What the task asks:
Both the line below containing "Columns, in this" and the line containing "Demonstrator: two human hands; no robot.", along with every line between them, should be repeated exactly; no other line belongs in the answer.

Information provided:

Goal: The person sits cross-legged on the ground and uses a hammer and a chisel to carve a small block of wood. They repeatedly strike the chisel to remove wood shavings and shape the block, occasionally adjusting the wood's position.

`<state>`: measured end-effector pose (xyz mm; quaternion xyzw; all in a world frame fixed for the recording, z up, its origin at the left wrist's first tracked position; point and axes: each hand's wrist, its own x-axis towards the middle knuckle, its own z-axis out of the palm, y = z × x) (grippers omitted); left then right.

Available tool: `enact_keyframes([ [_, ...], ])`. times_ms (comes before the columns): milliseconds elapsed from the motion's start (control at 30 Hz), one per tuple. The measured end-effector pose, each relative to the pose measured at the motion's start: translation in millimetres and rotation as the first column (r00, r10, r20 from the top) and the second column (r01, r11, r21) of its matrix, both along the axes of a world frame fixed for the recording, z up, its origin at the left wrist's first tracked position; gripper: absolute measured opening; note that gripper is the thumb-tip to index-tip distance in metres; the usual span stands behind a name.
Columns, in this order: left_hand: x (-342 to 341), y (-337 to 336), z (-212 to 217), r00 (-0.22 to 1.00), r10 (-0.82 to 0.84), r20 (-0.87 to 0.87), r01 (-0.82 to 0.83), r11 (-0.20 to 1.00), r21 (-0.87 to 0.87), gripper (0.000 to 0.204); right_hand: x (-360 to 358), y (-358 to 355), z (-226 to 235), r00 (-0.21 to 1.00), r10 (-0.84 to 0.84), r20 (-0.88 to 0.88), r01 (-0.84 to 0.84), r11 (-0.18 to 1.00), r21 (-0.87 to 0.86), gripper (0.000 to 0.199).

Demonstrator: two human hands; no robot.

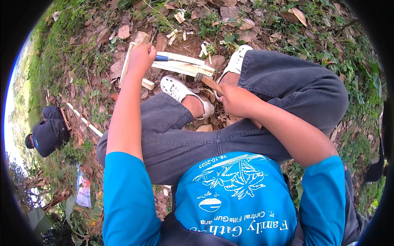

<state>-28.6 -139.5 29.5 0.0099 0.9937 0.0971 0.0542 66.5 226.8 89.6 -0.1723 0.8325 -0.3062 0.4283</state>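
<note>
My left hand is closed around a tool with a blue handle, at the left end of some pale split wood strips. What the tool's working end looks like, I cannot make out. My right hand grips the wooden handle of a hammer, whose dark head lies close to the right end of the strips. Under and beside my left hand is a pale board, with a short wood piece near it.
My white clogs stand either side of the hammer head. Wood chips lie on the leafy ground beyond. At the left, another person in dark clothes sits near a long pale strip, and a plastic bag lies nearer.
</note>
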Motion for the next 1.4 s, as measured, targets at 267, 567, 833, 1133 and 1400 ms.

Solved problem:
Columns, in this order: left_hand: x (-342 to 341), y (-337 to 336), z (-212 to 217), r00 (-0.22 to 1.00), r10 (-0.82 to 0.84), r20 (-0.87 to 0.87), r01 (-0.82 to 0.83), r11 (-0.20 to 1.00), r21 (-0.87 to 0.87), gripper (0.000 to 0.204); right_hand: x (-360 to 358), y (-358 to 355), z (-226 to 235), r00 (-0.21 to 1.00), r10 (-0.84 to 0.84), r20 (-0.88 to 0.88), r01 (-0.84 to 0.84), r11 (-0.18 to 1.00), r21 (-0.87 to 0.86), gripper (0.000 to 0.199).

Demonstrator: two human hands; no robot.

With that, the exercise is done.